And so when it came to them choosing an educational opportunity for me, they didn't want me in Boston because they didn't want me to go through the same experience. And so METCO was the natural choice for them.
CORNISH: Do you feel like there are certain ways you carry yourself or move through life or jobs you take or things like that that in a way are a result of having been in this environment and through this kind of program?
VASS-BENDER: Yes. I don't limit myself is the best way I can put it, you know? I'm OK with being the only black or brown girl there. In most environments I am, and I'm totally fine with that, you know? And I'm able to speak up for myself, and I'm able to advocate for myself. And sometimes I can be a little pushy with it, but that's OK.

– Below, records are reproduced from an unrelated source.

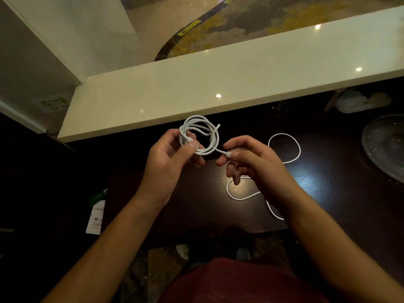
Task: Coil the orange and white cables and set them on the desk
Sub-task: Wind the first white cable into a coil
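Right now the white cable [200, 136] sits as a small bundle of loops held up above the dark desk [196, 186], pinched at its lower edge between the thumb and curled fingers of the left hand [168, 158]. The coil stands roughly upright, its open face turned towards the person, and its free tail runs out to the right, ending in a plug. That plug end is nipped between the thumb and forefinger of the right hand [249, 158], whose other fingers hang loosely curled below. So the two hands are close together, coil on the left, loose end just to its right, with a short stretch of cable between them.

A second pale cable [284, 149] lies uncoiled in slack bends on the desk, beneath and beyond the right hand, which is plainly the nearer one to it. In this dim light I cannot tell its colour for certain.
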Motion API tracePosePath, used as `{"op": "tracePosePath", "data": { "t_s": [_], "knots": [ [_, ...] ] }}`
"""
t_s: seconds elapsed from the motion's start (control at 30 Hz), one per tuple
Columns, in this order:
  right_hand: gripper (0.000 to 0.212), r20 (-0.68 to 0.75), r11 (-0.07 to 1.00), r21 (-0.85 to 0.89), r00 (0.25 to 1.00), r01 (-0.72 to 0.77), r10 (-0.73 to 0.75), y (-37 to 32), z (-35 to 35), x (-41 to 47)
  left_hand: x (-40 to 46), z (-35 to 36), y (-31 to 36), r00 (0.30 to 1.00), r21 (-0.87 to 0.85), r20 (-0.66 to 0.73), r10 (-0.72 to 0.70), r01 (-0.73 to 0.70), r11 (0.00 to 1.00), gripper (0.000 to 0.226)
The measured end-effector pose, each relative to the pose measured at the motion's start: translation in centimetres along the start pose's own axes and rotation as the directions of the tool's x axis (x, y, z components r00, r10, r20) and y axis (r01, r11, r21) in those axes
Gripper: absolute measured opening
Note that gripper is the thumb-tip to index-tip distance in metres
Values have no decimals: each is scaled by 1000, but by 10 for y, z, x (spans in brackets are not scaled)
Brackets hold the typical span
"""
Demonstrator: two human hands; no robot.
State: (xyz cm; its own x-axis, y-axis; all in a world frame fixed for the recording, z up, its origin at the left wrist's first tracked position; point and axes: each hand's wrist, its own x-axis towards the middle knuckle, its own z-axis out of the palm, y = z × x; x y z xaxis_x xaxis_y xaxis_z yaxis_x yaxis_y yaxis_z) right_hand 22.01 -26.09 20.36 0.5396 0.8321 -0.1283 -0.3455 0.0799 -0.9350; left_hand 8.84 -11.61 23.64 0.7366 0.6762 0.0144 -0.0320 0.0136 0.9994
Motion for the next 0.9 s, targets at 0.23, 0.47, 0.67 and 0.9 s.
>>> {"op": "tracePosePath", "data": {
  "t_s": [0.23, 0.47, 0.67, 0.9],
  "knots": [
    [41, 109, 990, 27, 984, 140, -142, -3, -1, -4, -4, 8, 0, 999, 43, 25, 44, -45, 998, 26],
    [25, 156, 923, -213, 944, 320, -291, -1, -3, -4, -2, 8, 3, 999, 112, 39, 37, -41, 993, 25],
    [14, -12, 821, -443, 913, 361, -408, 0, 12, -1, -9, 15, 3, 996, 134, 90, 8, -20, 991, 23],
    [23, -40, 870, -412, 948, 272, -316, 3, 15, 5, -13, 12, 7, 979, 192, 196, 57, -95, 977, 28]
  ]
}}
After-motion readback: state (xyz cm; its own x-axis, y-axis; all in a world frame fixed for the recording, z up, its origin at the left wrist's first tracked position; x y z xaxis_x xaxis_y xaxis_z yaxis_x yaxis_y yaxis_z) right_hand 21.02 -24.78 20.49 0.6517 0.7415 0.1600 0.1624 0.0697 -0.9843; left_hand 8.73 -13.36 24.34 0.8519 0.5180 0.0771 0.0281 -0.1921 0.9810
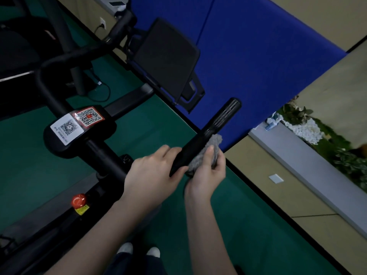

CORNISH: And this self-confidence falls in line with the research on the effects on kids who go to middle- and upper-middle-class schools. They get the benefit of the smaller class sizes, college prep courses and other resources. But when it came to her own son, Shaleea Vass-Bender, a Boston parent, said no to busing him out of the city. Instead she chose a charter school.
VASS-BENDER: For me, sending him to a charter school or the charter school that I chose for him meant that he was going to be in a school that expected the highest quality work at all times, that he would be in a community with people who looked like him, that he would be in a community that was close to our home and close to my job, that he would have teachers who looked like him.
CORNISH: A lot of parents agree with her. There are more than 33,000 kids on waiting lists for Massachusetts charter schools. Over the last decade and a half, charter and magnet schools have had the spotlight when it comes to urban education. But charter schools don't solve the problem of racial isolation.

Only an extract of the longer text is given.